There is nothing before us showing that the lien in this case was filed for absolutely necessary repairs. If then the tenant in common can hold his cotenants only for contribution to the cost of absolutely necessary repairs made by himself, as a personal charge and not a lien, Huston v. Springer, 2 Rawle, 97, whence comes the greater power to subject their interests to lien and sale without notice, by contract with another for repairs not proven to be necessary? We are of opinion that it does not exist, and that the work whether construction or repair must have been done at the direct instance of the tenant in common in order that his interest may be bound by lien.
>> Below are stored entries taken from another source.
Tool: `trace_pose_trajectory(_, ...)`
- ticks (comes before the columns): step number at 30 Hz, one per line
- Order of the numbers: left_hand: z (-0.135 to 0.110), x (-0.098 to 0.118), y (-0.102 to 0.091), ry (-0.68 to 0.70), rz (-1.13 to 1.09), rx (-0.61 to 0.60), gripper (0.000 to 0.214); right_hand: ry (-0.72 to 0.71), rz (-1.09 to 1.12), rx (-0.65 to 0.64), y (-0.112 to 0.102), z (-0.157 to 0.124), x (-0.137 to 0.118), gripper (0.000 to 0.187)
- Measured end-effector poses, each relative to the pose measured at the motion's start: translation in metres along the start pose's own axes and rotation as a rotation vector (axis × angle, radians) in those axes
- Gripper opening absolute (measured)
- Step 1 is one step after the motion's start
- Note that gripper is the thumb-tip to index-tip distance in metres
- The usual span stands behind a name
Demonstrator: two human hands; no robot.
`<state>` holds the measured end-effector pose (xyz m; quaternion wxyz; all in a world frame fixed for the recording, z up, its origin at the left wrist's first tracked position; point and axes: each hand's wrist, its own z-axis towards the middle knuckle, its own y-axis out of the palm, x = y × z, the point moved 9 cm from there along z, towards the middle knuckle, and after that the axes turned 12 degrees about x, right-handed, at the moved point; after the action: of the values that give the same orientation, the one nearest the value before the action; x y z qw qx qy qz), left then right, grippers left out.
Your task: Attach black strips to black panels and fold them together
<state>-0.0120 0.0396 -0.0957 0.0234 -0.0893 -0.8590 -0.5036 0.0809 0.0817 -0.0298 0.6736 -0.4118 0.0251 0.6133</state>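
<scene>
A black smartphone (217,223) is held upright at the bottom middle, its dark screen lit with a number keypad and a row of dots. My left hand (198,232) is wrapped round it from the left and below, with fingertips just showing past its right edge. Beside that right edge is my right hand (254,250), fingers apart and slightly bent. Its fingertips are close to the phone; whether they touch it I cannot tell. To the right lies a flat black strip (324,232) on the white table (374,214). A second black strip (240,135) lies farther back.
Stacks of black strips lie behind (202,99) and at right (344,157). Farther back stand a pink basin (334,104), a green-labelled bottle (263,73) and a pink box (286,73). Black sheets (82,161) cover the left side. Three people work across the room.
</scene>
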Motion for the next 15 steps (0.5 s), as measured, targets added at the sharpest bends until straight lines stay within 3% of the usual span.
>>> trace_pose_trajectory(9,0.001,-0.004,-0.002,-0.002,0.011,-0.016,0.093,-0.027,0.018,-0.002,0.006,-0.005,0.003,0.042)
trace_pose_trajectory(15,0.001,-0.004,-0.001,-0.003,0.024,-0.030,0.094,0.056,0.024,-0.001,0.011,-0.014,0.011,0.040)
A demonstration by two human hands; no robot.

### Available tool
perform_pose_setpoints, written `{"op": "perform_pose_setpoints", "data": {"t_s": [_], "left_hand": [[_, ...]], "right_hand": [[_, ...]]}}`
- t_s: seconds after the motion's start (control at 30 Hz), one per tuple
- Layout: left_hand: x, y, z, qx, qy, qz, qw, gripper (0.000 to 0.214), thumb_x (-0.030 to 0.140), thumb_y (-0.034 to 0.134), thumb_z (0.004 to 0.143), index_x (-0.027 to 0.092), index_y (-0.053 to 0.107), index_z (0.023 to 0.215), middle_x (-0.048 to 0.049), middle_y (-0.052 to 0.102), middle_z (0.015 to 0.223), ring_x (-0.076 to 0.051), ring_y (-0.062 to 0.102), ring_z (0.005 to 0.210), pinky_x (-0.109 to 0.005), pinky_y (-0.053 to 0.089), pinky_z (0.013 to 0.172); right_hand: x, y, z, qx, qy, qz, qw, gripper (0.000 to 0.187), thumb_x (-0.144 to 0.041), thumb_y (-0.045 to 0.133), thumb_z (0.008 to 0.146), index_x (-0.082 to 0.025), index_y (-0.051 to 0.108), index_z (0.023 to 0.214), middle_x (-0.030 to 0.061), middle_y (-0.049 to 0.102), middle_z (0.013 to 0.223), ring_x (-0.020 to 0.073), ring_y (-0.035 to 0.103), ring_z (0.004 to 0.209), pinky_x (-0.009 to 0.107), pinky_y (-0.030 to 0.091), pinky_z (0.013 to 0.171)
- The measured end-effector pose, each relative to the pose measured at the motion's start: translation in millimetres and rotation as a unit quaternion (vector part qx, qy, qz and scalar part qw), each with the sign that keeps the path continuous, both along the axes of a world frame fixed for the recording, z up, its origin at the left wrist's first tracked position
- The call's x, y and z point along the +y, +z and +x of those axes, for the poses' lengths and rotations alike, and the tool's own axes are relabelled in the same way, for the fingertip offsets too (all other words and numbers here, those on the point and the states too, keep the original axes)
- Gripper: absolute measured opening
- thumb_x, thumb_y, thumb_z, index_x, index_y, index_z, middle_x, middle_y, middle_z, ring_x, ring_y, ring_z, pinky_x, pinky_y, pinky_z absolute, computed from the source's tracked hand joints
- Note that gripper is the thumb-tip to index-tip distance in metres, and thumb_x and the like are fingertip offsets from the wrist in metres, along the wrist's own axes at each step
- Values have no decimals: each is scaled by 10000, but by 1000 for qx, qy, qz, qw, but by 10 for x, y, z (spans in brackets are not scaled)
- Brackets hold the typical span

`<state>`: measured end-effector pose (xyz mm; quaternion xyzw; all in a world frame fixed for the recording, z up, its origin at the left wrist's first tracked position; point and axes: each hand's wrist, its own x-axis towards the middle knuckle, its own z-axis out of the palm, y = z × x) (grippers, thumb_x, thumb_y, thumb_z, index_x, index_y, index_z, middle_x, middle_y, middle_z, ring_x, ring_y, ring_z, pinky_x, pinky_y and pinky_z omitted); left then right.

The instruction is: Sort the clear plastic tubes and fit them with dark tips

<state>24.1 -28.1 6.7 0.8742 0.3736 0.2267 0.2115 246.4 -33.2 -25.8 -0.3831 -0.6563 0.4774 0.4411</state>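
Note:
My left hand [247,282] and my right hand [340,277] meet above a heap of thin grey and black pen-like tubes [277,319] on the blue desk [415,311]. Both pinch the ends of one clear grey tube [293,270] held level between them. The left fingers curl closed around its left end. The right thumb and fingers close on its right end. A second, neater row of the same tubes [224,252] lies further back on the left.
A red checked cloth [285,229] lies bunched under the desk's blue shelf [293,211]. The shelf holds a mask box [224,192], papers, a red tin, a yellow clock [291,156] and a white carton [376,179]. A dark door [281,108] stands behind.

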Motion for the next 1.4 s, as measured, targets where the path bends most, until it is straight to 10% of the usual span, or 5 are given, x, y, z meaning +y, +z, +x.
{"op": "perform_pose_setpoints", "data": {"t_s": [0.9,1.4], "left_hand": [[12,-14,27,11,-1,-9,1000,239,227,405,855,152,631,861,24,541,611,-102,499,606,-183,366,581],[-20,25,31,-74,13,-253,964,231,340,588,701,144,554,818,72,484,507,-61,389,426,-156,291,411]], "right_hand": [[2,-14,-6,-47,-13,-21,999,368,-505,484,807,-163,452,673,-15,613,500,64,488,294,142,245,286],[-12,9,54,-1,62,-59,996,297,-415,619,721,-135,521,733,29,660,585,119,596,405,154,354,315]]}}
Our attention has been called to cases holding that a mechanic’s lien binds the fee when a building is erected by one in possession, under a so-called improvement lease. These cases have *554no application here. They rest upon the ground that the contract partakes of the nature of a building contract rather than a letting. The tenant obtains his power to contract a debt upon which a lien against the land may be founded, not by virtue of his tenancy, but by virtue of the contract to build: Hall v. Parker, 94 Pa. 109; Barclay v. Wainwright, 86 Pa. 191; Woodward v. Leiby, 36 Pa. 437; Leiby v. Wilson, supra; Hopper v. Childs, 43 Pa. 310; Fisher v. Rush, 71 Pa. 40.
We are of opinion that the court below committed no error in directing the verdict and the judgment is affirmed.